Here are some of my top tips for carving out time, and space to do things for you;
- Do you like running? Great, get outside! Start with walking, building up the distance and stamina. Once you can run safely (without leaking, bulging etc.) use that time to run.
- Are you a Yogi or Pilates fan? If you’re finding it hard to leave the house and get to class on time, find an online studio or workout to do, or see if your regular class has an online timetable. Even 5 minutes of movement can make a difference for your physical and mental wellbeing. Try one of VPC Pilates classes!
- Are you the type of person who likes to have projects on the go? Start one! But maybe hold off on the time pressure to finish it.
- Find other activities which interest you, crafting, knitting, a book club.
- Get out of your comfort zone and build confidence without long term commitment to something by looking up workshops, introductions to dance/macrame/pottery etc. Try a VPC Dance class – no experience necessary.

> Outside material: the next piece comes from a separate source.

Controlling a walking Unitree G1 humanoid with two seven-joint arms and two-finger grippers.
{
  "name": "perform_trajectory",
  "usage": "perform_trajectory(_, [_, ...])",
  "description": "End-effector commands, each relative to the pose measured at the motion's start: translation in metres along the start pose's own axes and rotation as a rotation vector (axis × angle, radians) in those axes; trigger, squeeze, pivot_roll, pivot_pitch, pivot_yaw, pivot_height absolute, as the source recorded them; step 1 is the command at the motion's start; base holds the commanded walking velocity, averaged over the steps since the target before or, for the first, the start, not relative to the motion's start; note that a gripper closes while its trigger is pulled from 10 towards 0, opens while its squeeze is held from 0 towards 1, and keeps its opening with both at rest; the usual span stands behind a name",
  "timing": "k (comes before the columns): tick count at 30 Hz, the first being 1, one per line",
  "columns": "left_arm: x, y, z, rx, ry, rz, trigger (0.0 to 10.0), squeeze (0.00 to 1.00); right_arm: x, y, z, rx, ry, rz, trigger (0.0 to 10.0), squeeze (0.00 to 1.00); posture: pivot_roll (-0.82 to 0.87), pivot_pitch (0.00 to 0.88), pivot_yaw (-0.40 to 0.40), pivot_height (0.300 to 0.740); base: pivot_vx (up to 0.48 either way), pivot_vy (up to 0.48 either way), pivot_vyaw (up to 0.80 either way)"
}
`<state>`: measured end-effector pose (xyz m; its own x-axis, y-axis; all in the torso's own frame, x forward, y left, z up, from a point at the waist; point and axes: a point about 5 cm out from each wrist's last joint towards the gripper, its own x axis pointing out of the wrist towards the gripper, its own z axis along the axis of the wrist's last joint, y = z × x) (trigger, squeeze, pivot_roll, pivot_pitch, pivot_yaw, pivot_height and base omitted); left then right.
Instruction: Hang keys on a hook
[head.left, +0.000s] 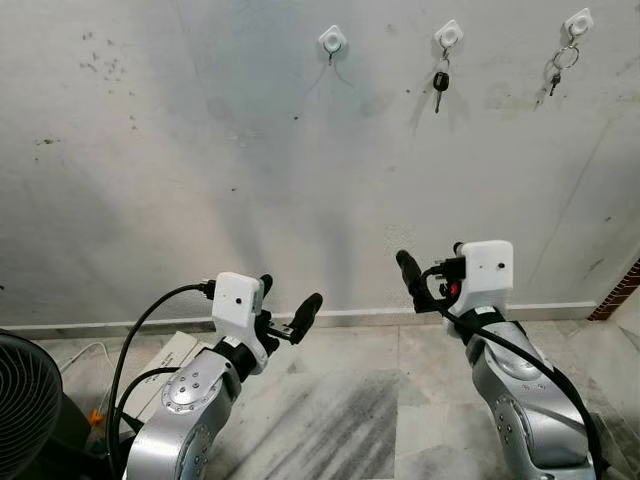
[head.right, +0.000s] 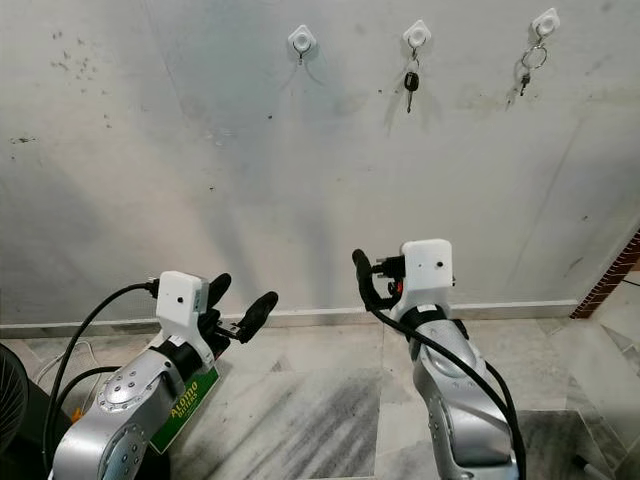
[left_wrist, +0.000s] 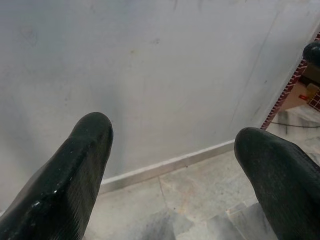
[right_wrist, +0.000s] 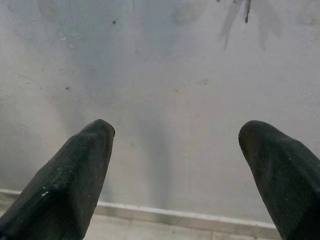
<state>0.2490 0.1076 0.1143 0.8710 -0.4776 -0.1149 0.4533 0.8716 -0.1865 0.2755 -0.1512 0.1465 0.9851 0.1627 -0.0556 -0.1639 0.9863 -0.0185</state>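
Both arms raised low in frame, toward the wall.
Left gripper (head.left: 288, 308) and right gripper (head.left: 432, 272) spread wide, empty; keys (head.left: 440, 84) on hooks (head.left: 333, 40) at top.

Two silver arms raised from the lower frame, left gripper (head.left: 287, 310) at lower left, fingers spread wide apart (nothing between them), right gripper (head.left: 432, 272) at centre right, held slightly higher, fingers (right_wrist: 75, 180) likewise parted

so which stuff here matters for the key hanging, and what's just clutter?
Job:
- empty hook
- middle hook with black-headed key
- right-hand hook with key ring
- left gripper, open
- right gripper, open

Clutter:
- black fan
- green-labelled box
- cables
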Motion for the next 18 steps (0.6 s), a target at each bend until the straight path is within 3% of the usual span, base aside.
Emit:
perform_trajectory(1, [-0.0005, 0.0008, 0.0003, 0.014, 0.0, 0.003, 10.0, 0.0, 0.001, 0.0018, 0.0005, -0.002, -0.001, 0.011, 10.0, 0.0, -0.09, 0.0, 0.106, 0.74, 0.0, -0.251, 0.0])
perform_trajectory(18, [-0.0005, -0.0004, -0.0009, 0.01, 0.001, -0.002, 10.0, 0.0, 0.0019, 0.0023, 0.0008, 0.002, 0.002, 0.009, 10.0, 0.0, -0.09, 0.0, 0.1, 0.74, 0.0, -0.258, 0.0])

Comparison is the thief of joy.
- I don’t think anyone ever feels like they are nailing everything, I’m certainly not, so switch that social media off if it’s making you feel down, and take a few deep breaths.
- Everyone has their own struggles, but try to find the balance with your needs and the needs of your family, without pressuring yourself to be doing what anyone else may or may not be. Sometimes you’ll have to be flexible.
- Find what makes you happy, and do that. (You might have to try lots of things!)